* [What the exercise asks] Nothing outside the range is wanted. Repeat exactly the lines below from the one with "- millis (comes" through the one with "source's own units".
<<<<
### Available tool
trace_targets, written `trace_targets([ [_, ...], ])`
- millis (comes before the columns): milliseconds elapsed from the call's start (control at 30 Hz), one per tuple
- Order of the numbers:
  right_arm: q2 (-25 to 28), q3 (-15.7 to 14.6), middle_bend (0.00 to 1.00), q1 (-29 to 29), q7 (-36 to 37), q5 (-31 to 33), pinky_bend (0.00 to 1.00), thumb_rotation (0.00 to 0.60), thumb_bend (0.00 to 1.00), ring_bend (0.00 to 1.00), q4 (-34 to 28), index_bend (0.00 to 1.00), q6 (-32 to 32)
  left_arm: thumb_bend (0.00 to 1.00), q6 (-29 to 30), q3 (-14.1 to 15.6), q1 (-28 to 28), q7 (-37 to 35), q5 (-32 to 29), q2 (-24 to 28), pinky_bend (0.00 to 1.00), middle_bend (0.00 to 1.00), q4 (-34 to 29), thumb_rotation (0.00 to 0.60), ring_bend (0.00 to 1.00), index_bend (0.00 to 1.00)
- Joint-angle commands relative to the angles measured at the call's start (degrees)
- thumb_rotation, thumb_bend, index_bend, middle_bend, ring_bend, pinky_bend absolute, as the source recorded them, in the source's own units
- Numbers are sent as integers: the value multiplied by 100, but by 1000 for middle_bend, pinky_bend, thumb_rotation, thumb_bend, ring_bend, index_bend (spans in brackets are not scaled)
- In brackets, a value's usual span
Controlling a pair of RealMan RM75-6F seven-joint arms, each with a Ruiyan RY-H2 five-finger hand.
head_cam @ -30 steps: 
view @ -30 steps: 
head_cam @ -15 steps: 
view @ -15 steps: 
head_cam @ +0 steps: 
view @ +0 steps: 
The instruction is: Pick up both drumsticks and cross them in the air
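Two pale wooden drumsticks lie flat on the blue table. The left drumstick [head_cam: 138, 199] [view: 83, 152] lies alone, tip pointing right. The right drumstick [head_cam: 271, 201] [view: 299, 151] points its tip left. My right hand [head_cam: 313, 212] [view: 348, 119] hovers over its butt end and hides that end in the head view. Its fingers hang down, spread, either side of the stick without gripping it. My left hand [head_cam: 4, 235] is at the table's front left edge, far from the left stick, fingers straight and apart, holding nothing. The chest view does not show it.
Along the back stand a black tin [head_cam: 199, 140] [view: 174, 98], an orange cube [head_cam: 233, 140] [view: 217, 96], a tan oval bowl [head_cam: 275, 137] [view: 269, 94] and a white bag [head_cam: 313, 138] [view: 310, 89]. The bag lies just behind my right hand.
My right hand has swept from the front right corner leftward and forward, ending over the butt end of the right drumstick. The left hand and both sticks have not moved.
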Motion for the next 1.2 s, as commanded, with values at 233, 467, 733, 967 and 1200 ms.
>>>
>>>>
* [Response area]
- millis (comes before the columns): milliseconds elapsed from the call's start (control at 30 Hz), one per tuple
- Order of the numbers:
  right_arm: q2 (-25 to 28), q3 (-15.7 to 14.6), middle_bend (0.00 to 1.00), q1 (-29 to 29), q7 (-36 to 37), q5 (-31 to 33), pinky_bend (0.00 to 1.00), thumb_rotation (0.00 to 0.60), thumb_bend (0.00 to 1.00), ring_bend (0.00 to 1.00), q4 (-34 to 28), index_bend (0.00 to 1.00), q6 (-32 to 32)
  left_arm: thumb_bend (0.00 to 1.00), q6 (-29 to 30), q3 (-14.1 to 15.6), q1 (-28 to 28), q7 (-37 to 35), q5 (-32 to 29), q2 (-24 to 28), pinky_bend (0.00 to 1.00), middle_bend (0.00 to 1.00), q4 (-34 to 29), thumb_rotation (0.00 to 0.60), ring_bend (0.00 to 1.00), index_bend (0.00 to 1.00)
- Joint-angle commands relative to the angles measured at the call's start (degrees)
- thumb_rotation, thumb_bend, index_bend, middle_bend, ring_bend, pinky_bend absolute, as the source recorded them, in the source's own units

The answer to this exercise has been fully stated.